**ACTION ITEM**
Copy each line of the data below exactly, leaving out pictures.

Start of SUPPLIED DATA

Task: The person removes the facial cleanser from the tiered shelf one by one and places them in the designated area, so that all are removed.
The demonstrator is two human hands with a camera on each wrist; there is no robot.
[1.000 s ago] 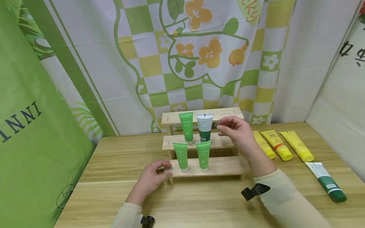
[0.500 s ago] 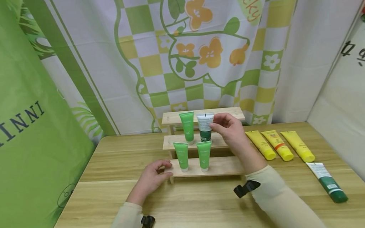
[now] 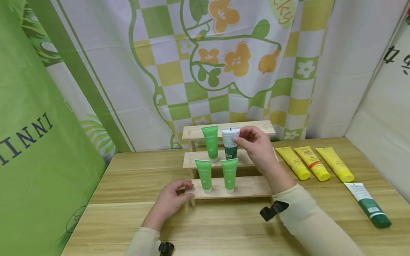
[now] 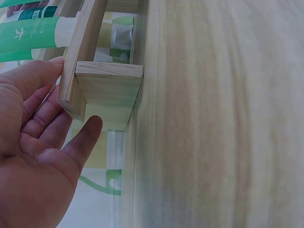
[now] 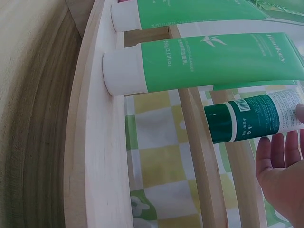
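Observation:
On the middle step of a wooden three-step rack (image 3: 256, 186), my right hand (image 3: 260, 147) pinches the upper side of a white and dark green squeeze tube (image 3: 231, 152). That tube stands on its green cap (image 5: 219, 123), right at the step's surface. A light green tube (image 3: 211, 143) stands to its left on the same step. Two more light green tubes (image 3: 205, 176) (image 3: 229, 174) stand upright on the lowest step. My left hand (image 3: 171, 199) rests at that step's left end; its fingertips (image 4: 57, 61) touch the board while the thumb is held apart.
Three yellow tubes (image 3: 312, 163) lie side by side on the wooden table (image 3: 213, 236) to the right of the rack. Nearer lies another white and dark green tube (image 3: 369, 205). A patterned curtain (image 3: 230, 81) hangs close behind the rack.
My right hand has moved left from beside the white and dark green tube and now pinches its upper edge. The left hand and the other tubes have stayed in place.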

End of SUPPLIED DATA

**RESPONSE TO THE EXERCISE**
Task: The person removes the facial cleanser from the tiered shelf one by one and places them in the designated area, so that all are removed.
The demonstrator is two human hands with a camera on each wrist; there is no robot.
[1.000 s ago] 
[0.500 s ago] 
[now] 
[now] 
[now] 
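Observation:
On the middle step of a wooden three-step rack (image 3: 256, 186), my right hand (image 3: 260, 147) pinches the upper side of a white and dark green squeeze tube (image 3: 231, 152). That tube stands on its green cap (image 5: 219, 123), right at the step's surface. A light green tube (image 3: 211, 143) stands to its left on the same step. Two more light green tubes (image 3: 205, 176) (image 3: 229, 174) stand upright on the lowest step. My left hand (image 3: 171, 199) rests at that step's left end; its fingertips (image 4: 57, 61) touch the board while the thumb is held apart.
Three yellow tubes (image 3: 312, 163) lie side by side on the wooden table (image 3: 213, 236) to the right of the rack. Nearer lies another white and dark green tube (image 3: 369, 205). A patterned curtain (image 3: 230, 81) hangs close behind the rack.
My right hand has moved left from beside the white and dark green tube and now pinches its upper edge. The left hand and the other tubes have stayed in place.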

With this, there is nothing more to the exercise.